V4L2 FPGA - Introduction - Overview

From RidgeRun Developer Wiki


Previous: Introduction Index Next: Introduction/Frame Grabber




Project Structure

This project consists of three subsystems that allow for the acceleration of algorithms on custom hardware as shown in the following image:

V4L2 Data Flow

Frame Sink: allows sending video frames from a user application to an FPGA device connected through either PCI-e or AXI. From the architecture perspective, a design could only have a Frame Sink and a hardware accelerator for controlling a display or a series of devices, which interact with the incoming video stream.

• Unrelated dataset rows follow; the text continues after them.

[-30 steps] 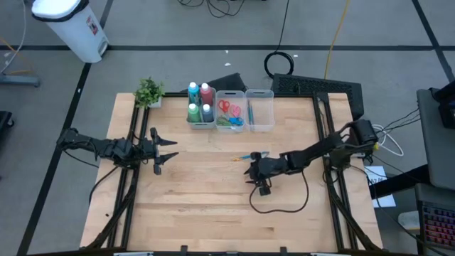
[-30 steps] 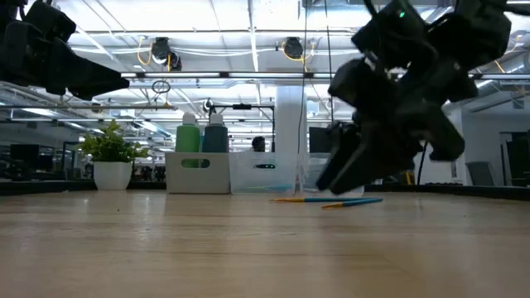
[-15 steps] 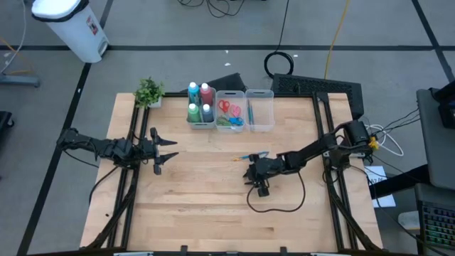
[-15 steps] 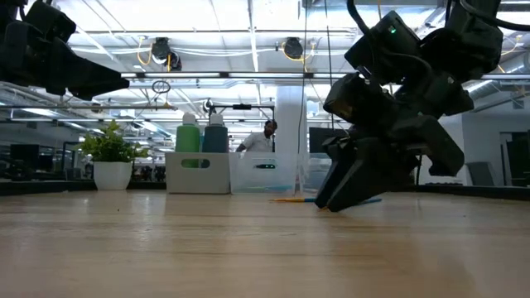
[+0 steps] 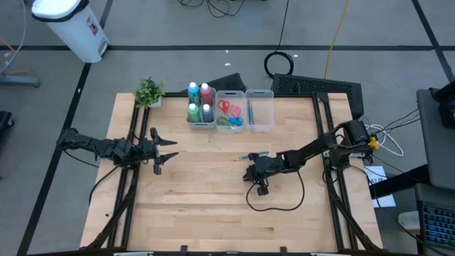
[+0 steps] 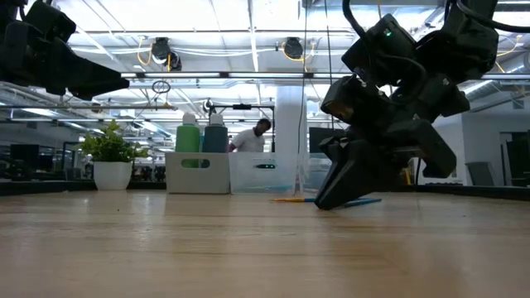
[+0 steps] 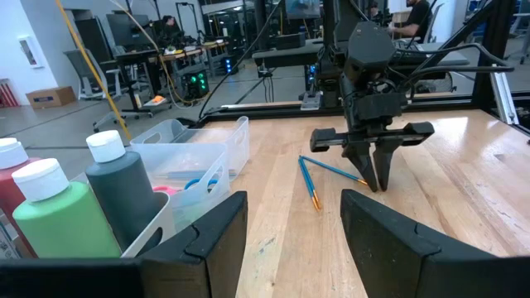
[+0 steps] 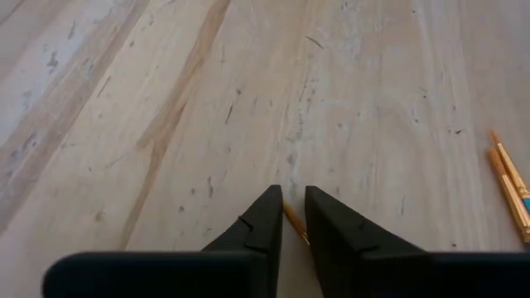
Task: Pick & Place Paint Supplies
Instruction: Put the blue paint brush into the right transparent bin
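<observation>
Right gripper (image 8: 293,197) is pressing its tips down onto the table (image 5: 199,199), right of centre. Its fingers (image 8: 263,217) are pinching in to a narrow slot, and a thin orange-handled brush (image 8: 295,225) is sitting in that slot, so I am logging this as clamping on the brush. How firmly it is gripping, I cannot tell.

Two loose brushes (image 7: 313,180) are lying flat on the wood just beside the tips, on the side toward the bins, meeting at one end and fanning apart.

Left gripper (image 5: 169,151) is hovering over the left half of the table, well apart from the brushes, with its jaws standing wide and nothing between them.

At the far edge, three clear bins (image 5: 260,128) are standing in a row, touching. The left one is holding the four paint bottles (image 5: 200,104) upright. The middle one is holding the scissors (image 5: 229,114). The right one is showing a thin blue item that I cannot make out.

A potted plant (image 5: 149,91) is sitting at the far left corner. A person (image 6: 251,137) is leaning in the room behind.
</observation>
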You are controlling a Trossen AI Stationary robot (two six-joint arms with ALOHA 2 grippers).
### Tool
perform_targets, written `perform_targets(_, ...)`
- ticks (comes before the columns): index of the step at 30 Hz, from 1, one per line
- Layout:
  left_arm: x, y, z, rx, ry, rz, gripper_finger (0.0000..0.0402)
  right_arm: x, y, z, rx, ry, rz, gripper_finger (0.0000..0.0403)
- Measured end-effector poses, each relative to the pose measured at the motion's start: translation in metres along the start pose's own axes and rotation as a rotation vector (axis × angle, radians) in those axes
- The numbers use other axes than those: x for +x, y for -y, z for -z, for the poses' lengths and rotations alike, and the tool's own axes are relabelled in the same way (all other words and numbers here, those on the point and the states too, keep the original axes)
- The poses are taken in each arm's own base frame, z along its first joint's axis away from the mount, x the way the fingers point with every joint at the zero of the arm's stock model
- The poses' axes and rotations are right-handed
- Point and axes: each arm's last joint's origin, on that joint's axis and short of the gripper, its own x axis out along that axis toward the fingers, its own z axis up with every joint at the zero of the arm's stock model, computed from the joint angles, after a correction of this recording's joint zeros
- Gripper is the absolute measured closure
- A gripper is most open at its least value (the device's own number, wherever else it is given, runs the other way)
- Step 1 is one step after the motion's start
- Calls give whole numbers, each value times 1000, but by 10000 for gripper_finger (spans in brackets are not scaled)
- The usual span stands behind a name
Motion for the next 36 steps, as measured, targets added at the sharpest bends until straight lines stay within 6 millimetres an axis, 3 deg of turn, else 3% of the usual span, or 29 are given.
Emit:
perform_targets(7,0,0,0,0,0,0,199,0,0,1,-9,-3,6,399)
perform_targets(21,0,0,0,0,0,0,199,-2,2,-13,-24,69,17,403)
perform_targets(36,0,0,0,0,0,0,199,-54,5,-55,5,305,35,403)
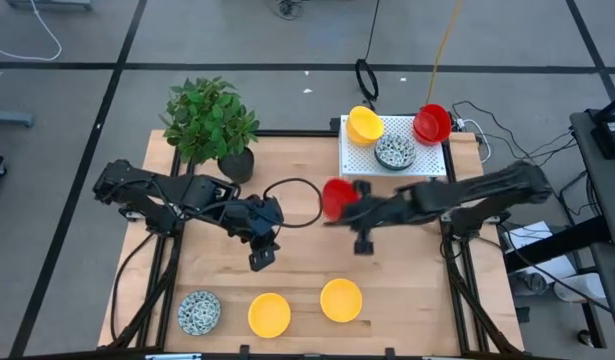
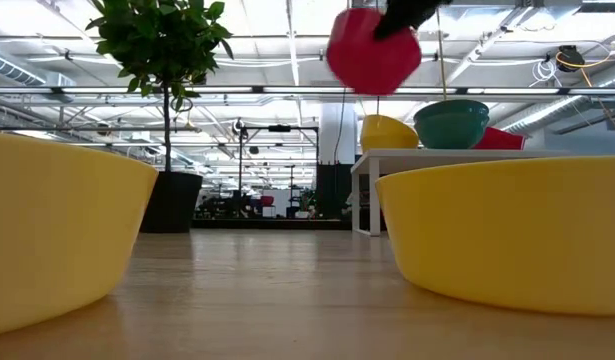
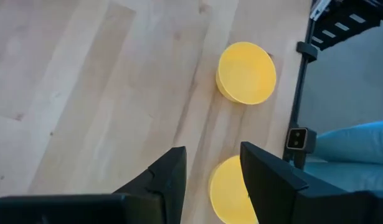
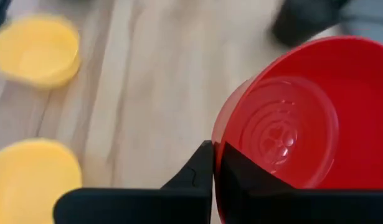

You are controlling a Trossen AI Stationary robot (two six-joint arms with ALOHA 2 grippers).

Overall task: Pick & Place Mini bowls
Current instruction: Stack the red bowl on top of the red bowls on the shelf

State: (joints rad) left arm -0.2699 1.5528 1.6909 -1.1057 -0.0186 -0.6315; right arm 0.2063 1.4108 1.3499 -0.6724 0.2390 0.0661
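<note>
Seven mini bowls counted: three yellow, two red, two speckled. The right gripper (image 1: 345, 205) is clamped on the rim of a smooth red bowl (image 1: 336, 197), held in the air above the table's middle. The left gripper (image 1: 264, 252) hangs parted and empty over bare wood. The white perforated rack (image 1: 359, 155), far right, carries three; three sit along the near edge.

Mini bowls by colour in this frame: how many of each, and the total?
Red: 2, one on the rack, one held by the right gripper.
Yellow: 3.
White speckled: 2.
Total: 7.
</note>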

HW accelerator: this subsystem allows for the processing of frames by complex algorithms. Algorithms implemented in hardware are less power-intensive, faster, and allow for massive parallelism. An example of an HW accelerator is a demosaicing accelerator, which involves three convolutions running simultaneously at 8 pixels per clock each.

Frame Grabber: allows capturing frames from a FPGA device. A possible design can only have this subsystem, making it possible to connect a camera to the FPGA directly and perform the deserializing, decoding, and demosaicing without adding any overhead to the system processor, which will receive the frames ready for their consumption.

Each of the mentioned subsystems can work independently. Thus, you can have only one out of the three for your architecture and boost your application up.

With this project, it is possible to implement:

  • Image processing applications: Bayer demosaicing, object detection and tracking, image filtering, and so on.
  • Artificial Neural Networks: Since the transmission of data is in matrices, it is possible to implement interesting Artificial Intelligence applications.
  • Massive signal processing applications: You can transmit and process multiple signals at the same time fitting them into matrices.

The applications can go beyond thanks to the FPGA configuration flexibility.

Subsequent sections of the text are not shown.